Recorded data

┌──

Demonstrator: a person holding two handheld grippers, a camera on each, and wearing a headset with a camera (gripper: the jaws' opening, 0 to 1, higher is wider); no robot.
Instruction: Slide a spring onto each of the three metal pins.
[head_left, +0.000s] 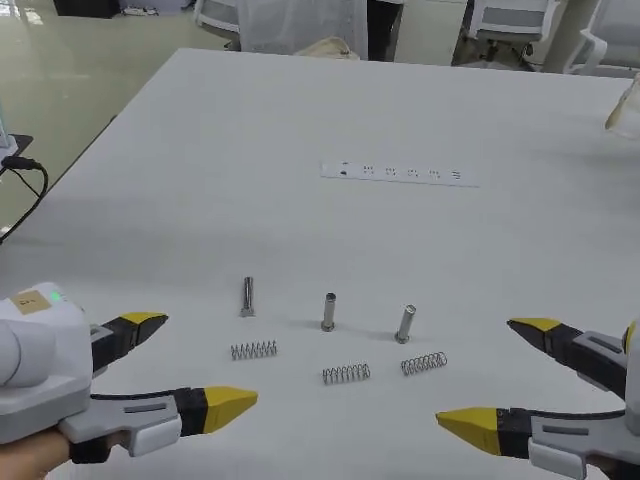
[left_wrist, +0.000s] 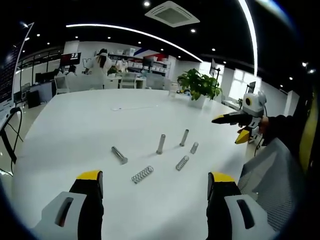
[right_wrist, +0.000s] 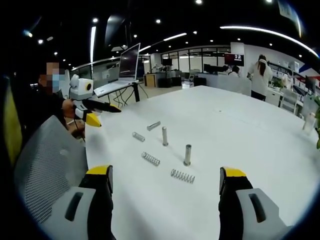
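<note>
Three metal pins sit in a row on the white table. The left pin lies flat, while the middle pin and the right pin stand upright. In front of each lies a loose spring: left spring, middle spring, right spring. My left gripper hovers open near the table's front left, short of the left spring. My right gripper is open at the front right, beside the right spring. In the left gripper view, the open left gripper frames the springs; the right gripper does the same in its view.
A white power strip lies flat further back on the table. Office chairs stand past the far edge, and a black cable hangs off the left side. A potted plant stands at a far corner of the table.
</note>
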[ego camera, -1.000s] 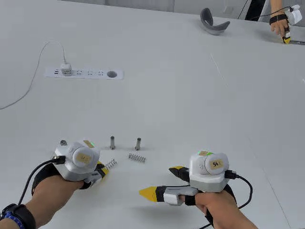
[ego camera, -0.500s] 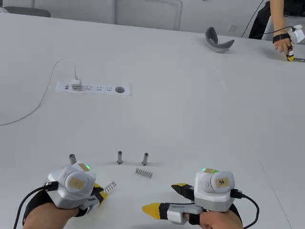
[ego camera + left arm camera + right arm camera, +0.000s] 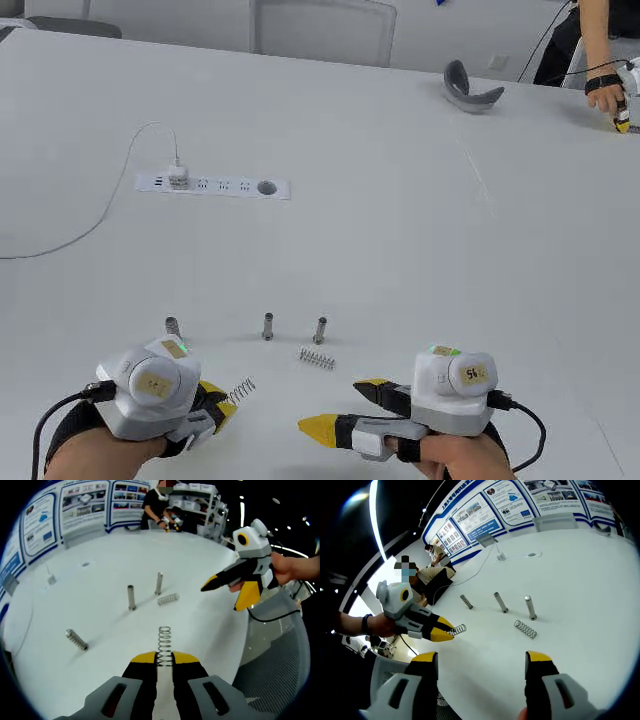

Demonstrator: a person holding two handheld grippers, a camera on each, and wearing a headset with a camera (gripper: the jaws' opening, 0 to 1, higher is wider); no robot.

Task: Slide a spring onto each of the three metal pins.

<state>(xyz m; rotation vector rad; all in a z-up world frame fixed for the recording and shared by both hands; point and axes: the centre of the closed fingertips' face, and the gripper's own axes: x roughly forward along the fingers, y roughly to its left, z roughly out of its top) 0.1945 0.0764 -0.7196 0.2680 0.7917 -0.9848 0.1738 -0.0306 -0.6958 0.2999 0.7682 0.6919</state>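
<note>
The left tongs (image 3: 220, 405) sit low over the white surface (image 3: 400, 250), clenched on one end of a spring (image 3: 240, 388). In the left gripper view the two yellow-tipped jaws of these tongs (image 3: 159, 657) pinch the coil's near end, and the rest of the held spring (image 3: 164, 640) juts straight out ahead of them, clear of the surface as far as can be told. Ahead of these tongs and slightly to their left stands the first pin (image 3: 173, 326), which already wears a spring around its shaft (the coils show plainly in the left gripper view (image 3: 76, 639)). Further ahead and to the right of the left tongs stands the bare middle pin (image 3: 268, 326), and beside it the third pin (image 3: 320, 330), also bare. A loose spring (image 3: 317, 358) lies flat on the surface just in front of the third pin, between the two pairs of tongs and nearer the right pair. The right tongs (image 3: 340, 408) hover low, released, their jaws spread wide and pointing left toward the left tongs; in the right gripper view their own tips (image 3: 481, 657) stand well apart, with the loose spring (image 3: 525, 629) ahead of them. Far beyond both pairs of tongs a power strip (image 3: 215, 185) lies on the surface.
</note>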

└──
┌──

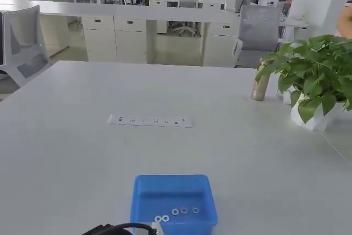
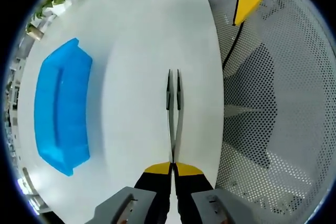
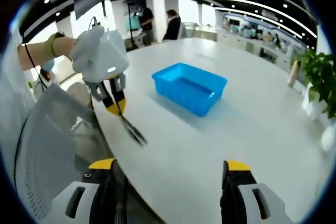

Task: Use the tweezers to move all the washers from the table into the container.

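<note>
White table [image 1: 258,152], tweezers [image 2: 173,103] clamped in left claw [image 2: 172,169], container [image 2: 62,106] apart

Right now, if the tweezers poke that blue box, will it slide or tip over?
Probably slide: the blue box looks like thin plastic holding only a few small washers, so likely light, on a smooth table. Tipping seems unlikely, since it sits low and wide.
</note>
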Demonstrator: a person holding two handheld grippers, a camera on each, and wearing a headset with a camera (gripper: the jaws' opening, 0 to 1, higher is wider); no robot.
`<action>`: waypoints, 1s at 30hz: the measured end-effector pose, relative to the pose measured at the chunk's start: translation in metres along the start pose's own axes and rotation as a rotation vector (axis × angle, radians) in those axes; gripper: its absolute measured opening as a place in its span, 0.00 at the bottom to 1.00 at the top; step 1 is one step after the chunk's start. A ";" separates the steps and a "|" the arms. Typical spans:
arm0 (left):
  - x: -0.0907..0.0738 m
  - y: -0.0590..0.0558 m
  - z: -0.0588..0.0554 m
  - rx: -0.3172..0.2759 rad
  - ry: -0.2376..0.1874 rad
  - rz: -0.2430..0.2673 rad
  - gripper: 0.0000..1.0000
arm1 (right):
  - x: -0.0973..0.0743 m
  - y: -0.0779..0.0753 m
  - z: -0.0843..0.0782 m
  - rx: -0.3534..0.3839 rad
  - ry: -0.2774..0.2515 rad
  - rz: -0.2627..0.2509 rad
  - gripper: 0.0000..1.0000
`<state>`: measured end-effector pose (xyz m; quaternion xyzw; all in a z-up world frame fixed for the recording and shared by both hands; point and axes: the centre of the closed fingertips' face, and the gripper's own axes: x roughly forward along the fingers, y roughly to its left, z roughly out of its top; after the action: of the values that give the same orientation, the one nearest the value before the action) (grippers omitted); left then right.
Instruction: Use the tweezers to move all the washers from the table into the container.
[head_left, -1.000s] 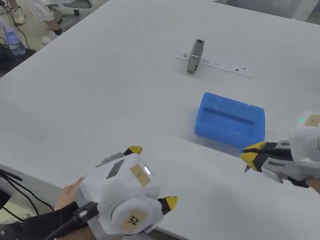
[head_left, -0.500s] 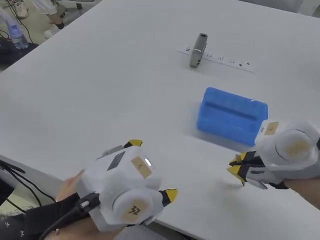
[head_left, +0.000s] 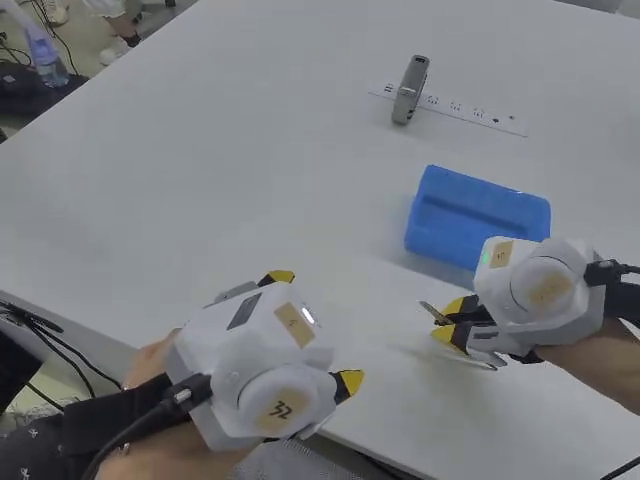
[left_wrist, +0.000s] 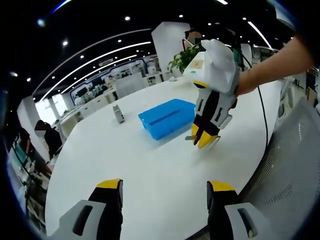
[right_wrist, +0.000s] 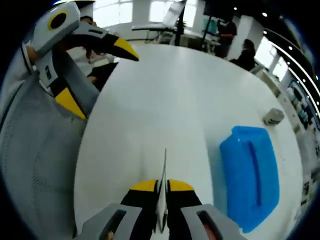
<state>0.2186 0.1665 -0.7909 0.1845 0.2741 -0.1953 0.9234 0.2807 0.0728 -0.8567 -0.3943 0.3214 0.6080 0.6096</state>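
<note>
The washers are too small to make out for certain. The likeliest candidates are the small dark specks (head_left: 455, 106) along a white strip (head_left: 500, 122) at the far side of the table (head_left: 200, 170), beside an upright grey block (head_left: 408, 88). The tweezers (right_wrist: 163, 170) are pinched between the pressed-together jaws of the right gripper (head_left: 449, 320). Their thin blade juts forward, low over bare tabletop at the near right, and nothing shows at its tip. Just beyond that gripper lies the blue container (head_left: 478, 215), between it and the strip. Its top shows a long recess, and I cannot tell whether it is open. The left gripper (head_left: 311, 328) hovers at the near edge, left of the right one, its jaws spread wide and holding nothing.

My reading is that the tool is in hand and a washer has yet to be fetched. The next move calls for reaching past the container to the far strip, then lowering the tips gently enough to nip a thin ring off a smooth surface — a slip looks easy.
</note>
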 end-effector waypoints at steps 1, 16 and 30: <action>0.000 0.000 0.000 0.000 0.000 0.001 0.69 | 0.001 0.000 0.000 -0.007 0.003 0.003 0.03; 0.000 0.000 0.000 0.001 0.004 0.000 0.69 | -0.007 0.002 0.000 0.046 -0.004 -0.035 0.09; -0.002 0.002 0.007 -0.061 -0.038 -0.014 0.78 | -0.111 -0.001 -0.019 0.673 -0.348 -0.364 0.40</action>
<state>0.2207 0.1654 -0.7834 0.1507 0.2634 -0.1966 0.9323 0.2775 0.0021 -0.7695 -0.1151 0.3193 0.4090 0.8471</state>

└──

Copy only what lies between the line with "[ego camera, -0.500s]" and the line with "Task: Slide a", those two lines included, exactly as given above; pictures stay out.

(Exercise response)
[ego camera, -0.500s] 
[ego camera + left arm camera + right arm camera, +0.000s] 

Demonstrator: a person holding two handheld grippers, a camera on each, and wearing a headset with a camera (gripper: the jaws' opening, 0 to 1, higher is wider); no robot.

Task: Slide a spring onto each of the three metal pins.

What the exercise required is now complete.